Give the number of lines below that contain the word "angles", and nothing else.
***
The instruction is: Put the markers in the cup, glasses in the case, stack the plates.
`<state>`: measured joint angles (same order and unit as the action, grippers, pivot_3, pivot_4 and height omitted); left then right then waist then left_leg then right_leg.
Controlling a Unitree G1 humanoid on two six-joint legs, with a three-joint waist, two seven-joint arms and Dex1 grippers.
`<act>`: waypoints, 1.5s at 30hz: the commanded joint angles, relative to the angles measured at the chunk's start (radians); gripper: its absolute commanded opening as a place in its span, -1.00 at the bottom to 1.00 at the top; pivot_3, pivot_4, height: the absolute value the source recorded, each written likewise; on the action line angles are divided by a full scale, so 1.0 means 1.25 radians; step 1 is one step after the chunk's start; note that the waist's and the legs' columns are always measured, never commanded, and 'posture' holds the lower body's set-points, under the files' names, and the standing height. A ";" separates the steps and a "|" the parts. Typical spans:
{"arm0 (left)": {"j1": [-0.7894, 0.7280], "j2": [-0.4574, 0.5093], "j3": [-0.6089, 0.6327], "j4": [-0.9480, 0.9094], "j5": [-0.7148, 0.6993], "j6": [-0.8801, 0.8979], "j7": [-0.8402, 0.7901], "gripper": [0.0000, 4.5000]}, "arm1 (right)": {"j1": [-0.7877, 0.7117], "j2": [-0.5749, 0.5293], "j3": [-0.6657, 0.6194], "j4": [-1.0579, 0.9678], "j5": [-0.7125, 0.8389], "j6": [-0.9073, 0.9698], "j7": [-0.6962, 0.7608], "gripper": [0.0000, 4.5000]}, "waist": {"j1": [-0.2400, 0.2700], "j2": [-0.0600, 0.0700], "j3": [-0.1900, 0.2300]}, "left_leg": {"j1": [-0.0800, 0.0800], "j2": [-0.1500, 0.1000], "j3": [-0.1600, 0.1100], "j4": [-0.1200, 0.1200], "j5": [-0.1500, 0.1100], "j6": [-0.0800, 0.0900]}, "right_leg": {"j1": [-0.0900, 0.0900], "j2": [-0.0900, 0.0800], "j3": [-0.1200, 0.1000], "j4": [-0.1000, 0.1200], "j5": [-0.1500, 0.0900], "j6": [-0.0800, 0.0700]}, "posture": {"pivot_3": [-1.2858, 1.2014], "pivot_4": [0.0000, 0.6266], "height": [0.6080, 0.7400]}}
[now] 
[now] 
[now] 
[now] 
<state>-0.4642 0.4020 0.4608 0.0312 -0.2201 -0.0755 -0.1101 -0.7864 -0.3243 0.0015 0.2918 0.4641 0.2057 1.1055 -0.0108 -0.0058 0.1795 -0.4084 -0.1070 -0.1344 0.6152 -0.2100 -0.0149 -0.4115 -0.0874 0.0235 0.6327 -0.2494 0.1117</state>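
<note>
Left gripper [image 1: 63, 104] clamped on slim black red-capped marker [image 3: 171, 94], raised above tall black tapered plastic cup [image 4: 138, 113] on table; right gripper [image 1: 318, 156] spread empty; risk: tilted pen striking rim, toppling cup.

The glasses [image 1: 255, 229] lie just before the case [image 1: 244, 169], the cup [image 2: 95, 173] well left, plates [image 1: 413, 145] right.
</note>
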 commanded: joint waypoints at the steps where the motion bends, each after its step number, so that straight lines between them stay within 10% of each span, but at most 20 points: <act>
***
◆ **Exercise response**:
2